The ALPHA experiment at CERN, including key Canadian contributors, reports that it has succeeded in storing antimatter atoms for over 16 minutes.

Scientists make rapid progress towards 'bottling' antimatter

Scientists have revealed that they are getting closer to "bottling" antimatter.

The ALPHA experiment at CERN, including key Canadian contributors, reports that it has succeeded in storing antimatter atoms for over 16 minutes.

ALPHA managed to store twice the antihydrogen (the antimatter partner to normal hydrogen) 5,000 times longer than the previous best, setting the stage, for example, to test whether antihydrogen and normal hydrogen fall the same way due to gravity.

The lead author was Makoto Fujiwara, TRIUMF research scientist, University of Calgary adjunct professor, and spokesperson of the Canadian part of the ALPHA team.

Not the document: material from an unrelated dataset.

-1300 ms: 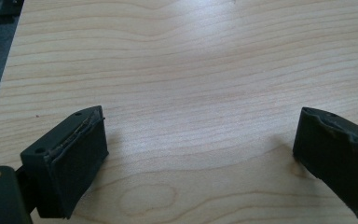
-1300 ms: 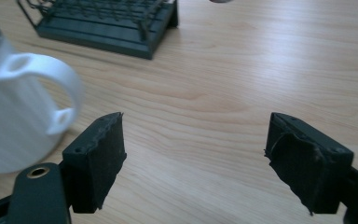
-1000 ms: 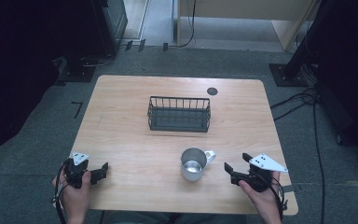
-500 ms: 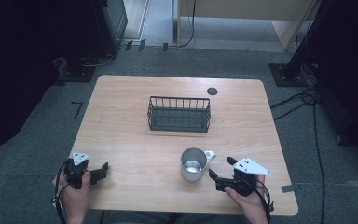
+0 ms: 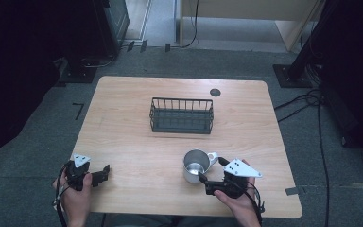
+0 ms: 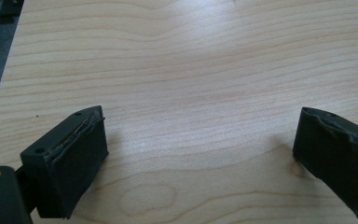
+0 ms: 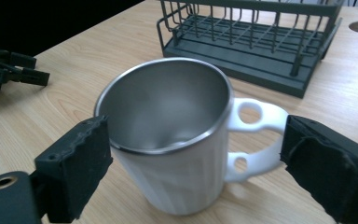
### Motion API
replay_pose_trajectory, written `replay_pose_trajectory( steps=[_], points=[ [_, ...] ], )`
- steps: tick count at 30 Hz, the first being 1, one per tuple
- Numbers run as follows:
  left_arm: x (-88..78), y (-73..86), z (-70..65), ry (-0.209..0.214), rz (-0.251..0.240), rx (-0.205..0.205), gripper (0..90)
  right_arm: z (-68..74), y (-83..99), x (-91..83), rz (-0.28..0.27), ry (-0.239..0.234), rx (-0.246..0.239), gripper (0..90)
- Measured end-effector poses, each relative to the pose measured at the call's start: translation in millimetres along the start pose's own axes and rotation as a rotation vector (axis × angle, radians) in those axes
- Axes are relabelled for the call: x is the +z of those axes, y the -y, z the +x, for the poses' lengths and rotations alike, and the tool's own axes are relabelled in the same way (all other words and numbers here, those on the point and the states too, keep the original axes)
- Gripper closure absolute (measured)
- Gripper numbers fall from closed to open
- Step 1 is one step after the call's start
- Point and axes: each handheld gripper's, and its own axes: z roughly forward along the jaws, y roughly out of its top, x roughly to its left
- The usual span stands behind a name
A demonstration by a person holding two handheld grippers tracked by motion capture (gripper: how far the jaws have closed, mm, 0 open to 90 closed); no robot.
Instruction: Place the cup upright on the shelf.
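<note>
The right gripper (image 5: 211, 176) stood wide open, its jaws either side of the mug (image 7: 177, 135). The left gripper (image 5: 105, 171) rested open and empty on the bench (image 5: 137, 142).

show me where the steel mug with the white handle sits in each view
High view: the steel mug with the white handle stands near the table's front edge, right of centre, by the right gripper.
Left gripper view: bare wooden tabletop between open jaws.
Right gripper view: mug centred between open jaws.
Shared landmark: dark wire basket beyond the mug.
</note>
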Motion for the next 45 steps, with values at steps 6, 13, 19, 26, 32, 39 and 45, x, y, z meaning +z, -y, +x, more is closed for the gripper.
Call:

"We know we have confined antihydrogen atoms for at least 1,000 seconds. That's almost as long as one period in hockey! This is potentially a game changer in antimatter research," Fujiwara said.

ALPHA uses an analogue of a very well known system in physics, the hydrogen atom (one electron orbiting one proton), and testing whether its antimatter twin, antihydrogen (an antielectron orbiting an antiproton), behaves the same.

"This would provide the first-ever look inside the structure of antihydrogen - element 1 on the anti-periodic table," ALPHA spokesperson Jeffrey Hangst of Aarhus University, explained.
Canadian scientists have been playing leading roles in the antihydrogen detection and data analysis aspects of the project.

The next step for ALPHA is to start performing measurements on bottled antihydrogen, and this is due to get underway later this year.

The first step is to illuminate the trapped anti-atoms with microwaves to determine if they absorb exactly the same frequencies (or energies) as their matter twins.

"I've always liked hydrogen atoms," Walter Hardy of the University of British Columbia, a leading expert in atomic hydrogen studies, said.

"It's ironic that we are now trying to measure the same properties of antihydrogen that I measured many years ago on regular hydrogen.

"It is a crucial comparison, though, and will tell us if we truly understand the relationship between matter and antimatter," he stated.

The paper has been published online by the journal Nature Physics.